Divorce – Taking the High Road:

man standing alone on a roadIn a time when you may be feeling the powerful negative emotions of jealousy, hurt, anger, fear and financial insecurity “taking the high road” in your divorce process and putting your own best foot forward can be challenging.   Here are a few thoughts to keep in mind as you are trying to do your best in this time of transition:

    • Openly share information about your children with your spouse and don’t share adult information about the divorce process with your children.  You will be a co-parent with your spouse forever and it is never too soon to work on that being a healthy relationship for you and for your children.  Conversely, work to protect your children from the conflict you are having with your spouse, as their exposure to that conflict will only make their adjustment to the divorce more difficult.

    • Say yes when you can.   If your spouse needs a schedule change or other accommodation, if possible, say yes.  Remember the old maxim, “what goes around comes around” and deposits into the reservoir of good will may help you down the road.

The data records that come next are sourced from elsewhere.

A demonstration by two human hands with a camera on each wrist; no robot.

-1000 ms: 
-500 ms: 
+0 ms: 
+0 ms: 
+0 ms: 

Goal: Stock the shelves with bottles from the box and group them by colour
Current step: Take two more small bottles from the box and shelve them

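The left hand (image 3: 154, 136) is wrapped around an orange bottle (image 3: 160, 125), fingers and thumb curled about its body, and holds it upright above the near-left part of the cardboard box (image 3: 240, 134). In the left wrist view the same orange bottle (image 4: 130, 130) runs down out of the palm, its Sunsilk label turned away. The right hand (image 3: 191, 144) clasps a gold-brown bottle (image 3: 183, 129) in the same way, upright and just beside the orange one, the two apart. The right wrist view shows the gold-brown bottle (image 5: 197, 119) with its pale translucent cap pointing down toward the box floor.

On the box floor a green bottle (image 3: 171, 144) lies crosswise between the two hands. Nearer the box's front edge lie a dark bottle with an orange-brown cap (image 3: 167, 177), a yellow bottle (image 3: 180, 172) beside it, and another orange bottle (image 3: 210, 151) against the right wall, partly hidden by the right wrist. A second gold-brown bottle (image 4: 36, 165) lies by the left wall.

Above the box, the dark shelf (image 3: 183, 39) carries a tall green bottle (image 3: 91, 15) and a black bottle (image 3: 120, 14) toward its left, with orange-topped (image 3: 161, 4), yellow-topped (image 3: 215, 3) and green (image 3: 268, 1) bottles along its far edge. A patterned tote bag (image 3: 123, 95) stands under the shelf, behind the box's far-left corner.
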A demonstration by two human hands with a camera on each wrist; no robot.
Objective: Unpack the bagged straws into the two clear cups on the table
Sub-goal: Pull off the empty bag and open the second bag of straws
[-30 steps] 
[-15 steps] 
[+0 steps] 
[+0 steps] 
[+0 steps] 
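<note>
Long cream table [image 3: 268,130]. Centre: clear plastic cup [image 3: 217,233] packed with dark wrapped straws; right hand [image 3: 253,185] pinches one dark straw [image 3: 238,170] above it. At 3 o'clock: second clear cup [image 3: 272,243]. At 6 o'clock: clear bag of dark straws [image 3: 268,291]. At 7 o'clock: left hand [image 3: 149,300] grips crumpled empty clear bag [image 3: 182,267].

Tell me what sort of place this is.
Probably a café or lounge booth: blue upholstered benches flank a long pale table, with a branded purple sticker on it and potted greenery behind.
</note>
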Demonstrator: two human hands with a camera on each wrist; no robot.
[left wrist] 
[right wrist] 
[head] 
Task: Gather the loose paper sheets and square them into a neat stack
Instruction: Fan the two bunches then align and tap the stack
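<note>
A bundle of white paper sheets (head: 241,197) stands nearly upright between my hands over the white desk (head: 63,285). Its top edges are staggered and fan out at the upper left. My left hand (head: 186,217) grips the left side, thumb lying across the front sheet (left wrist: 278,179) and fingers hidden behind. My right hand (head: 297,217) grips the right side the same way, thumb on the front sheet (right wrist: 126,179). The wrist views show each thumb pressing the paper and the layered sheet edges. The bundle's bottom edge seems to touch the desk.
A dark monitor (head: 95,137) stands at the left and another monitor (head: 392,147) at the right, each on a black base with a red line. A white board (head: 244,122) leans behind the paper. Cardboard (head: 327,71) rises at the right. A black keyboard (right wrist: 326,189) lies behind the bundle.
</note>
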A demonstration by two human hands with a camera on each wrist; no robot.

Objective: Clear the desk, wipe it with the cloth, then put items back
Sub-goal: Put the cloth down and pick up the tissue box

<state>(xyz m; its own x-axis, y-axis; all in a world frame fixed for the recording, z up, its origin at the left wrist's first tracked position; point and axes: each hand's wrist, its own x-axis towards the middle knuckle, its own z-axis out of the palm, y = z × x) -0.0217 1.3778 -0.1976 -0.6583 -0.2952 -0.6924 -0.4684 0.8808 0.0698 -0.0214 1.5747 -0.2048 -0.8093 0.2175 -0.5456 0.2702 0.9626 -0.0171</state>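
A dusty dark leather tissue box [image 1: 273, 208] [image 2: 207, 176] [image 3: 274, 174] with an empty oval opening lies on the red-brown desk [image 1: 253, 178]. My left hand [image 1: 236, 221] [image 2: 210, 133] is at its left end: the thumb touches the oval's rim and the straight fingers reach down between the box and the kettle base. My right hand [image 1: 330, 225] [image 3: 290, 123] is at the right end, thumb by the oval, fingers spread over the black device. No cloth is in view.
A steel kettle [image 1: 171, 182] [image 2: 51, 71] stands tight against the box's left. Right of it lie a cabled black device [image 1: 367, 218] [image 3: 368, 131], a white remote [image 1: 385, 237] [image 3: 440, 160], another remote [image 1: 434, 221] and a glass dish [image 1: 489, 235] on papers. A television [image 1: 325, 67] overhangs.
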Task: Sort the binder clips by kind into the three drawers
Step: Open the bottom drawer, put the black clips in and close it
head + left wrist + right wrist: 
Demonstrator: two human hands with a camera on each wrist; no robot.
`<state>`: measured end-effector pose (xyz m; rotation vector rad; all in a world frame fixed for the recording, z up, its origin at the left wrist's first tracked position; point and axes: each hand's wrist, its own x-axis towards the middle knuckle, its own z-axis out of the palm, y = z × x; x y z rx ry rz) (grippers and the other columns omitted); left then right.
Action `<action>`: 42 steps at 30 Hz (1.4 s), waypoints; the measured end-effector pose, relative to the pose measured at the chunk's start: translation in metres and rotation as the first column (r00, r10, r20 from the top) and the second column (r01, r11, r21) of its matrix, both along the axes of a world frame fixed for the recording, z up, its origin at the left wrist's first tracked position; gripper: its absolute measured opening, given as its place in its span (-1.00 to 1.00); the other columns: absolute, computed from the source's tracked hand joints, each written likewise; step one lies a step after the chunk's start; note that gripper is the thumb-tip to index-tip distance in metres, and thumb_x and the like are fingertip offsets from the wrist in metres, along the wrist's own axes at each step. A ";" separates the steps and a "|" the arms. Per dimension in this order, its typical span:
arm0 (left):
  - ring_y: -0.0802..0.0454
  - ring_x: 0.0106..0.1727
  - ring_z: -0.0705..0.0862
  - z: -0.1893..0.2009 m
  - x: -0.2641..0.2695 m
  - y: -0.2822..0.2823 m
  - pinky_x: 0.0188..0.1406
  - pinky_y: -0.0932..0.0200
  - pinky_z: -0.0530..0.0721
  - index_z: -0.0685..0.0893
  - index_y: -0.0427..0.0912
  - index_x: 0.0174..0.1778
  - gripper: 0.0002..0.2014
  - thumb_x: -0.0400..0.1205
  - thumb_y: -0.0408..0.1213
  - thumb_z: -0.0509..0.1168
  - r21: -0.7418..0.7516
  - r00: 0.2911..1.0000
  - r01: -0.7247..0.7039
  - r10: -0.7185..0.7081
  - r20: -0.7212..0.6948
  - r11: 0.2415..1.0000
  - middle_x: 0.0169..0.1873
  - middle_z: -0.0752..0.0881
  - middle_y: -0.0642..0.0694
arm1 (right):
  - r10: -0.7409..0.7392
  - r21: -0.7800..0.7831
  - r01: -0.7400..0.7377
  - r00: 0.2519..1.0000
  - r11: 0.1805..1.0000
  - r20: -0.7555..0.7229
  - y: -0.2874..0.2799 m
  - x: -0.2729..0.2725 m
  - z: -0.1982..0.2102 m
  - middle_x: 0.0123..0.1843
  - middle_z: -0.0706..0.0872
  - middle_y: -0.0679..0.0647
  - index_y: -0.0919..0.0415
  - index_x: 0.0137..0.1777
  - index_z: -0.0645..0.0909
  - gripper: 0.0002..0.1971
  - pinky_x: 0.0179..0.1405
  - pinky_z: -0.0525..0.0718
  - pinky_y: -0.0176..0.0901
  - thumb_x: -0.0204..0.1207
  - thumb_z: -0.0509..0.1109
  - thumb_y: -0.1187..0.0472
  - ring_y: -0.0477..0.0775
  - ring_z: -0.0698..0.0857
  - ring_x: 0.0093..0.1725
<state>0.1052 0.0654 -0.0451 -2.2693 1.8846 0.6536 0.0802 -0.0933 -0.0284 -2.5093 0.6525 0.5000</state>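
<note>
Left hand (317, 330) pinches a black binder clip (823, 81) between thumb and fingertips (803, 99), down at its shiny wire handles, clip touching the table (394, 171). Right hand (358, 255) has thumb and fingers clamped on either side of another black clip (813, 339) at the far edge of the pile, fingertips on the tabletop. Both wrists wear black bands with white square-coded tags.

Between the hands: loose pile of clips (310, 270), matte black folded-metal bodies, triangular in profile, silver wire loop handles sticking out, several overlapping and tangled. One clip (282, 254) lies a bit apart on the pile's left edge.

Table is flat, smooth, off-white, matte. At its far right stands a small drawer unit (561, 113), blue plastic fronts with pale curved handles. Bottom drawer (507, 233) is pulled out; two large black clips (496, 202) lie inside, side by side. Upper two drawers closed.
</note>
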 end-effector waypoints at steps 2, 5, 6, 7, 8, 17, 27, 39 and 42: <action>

    • Don’t complain about your spouse on social media and be mindful in your communications with relatives and friends.  Amy Vanderbilt, in her book, The Complete Book of Etiquette, published in 1954 advised on the topic of divorce that ”it is not only poor taste but a foolhardy procedure to air one’s domestic troubles in public” (p 541).  That mannerly advice, given over 60 years ago, holds true more than ever in the connected world we live in today.

    • Don’t Sweat the Small Stuff.  Whether it’s nickel and dime matters in a settlement negotiation, or a nasty comment or dig, let it flow past you if you can.  Consider if the matter is worth spending attorney fees on, or even worth disturbing your own mental well-being.

    • Be honest about the finances.  A suspicion that you are being dishonest with respect to financial matters will add to the financial cost and acrimony in your divorce.  If caught, you will likely lose any advantage you were trying to gain. Even if not caught, you will have lost your integrity.

Will taking the high road lead to a better outcome in your divorce and a smoother process? Perhaps taking the high road will result in healthier children, a better co-parent relationship, and a smooth path to a settled divorce and beyond. Even if the high road does not reap these results, you will be able to look back at this time in your life, without shame or regret, knowing that you moved through this hard transition with grace and dignity.